Jersey City and hoboken are, in many senses, close than Brooklyn or Queens,
definitely closer than Long Island City. The commute is not bad at all, as
long as you find a place close to a PATH station, and your office is walkable
from a PATH station (if you need to switch between the PATH and the subway,
you'll have a much longer and more expensive commute).

Don't immediately discard manhattan - there are good deals to be found, and
brooklyn is not as cheap as it was five years ago.

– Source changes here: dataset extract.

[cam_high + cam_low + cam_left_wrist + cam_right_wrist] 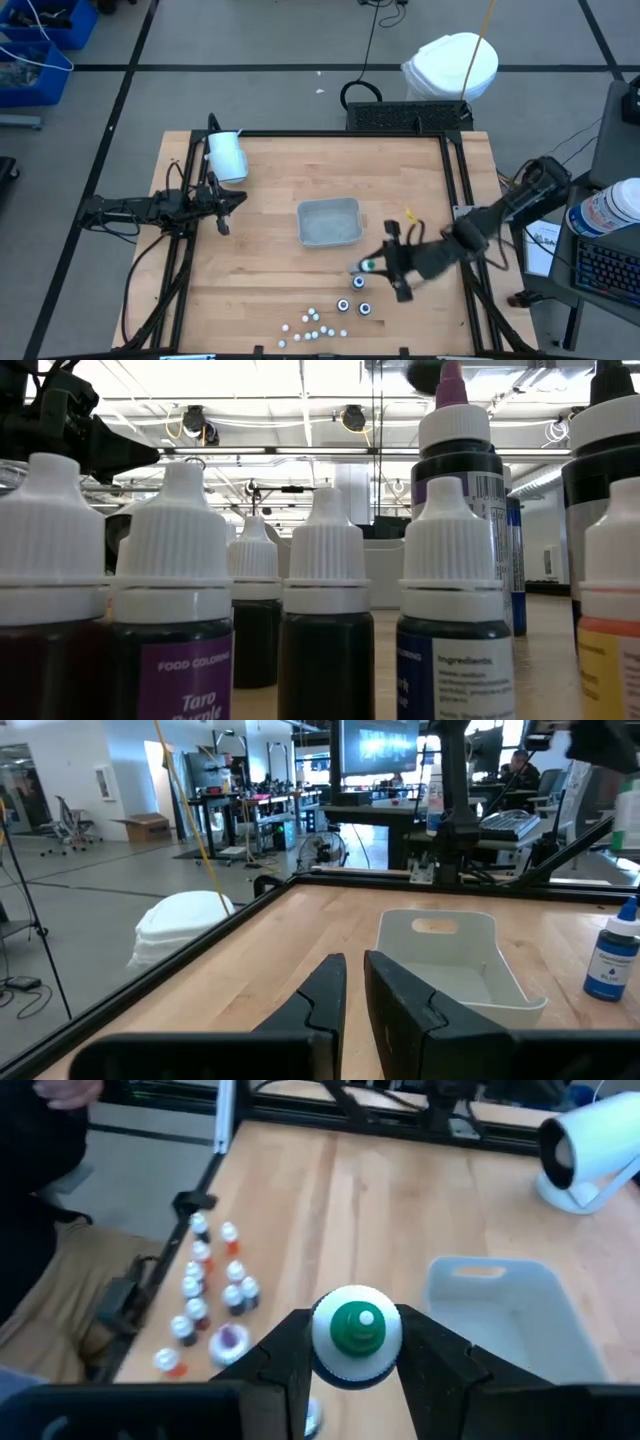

Finally, if that's feasible, I'd recommend finding a one month rental (airbnb
/ sublets on craigslist, corporate housing / long stay hotel if you can afford
it) close to your office BEFORE you commit; that would let you get a better
idea of what you need and what's your cost/benefit tradeoff. Basically all
reasonably priced nice apartments in NYC are yearly contracts, and many owners
will not let you out easily if you want to leave earlier than that.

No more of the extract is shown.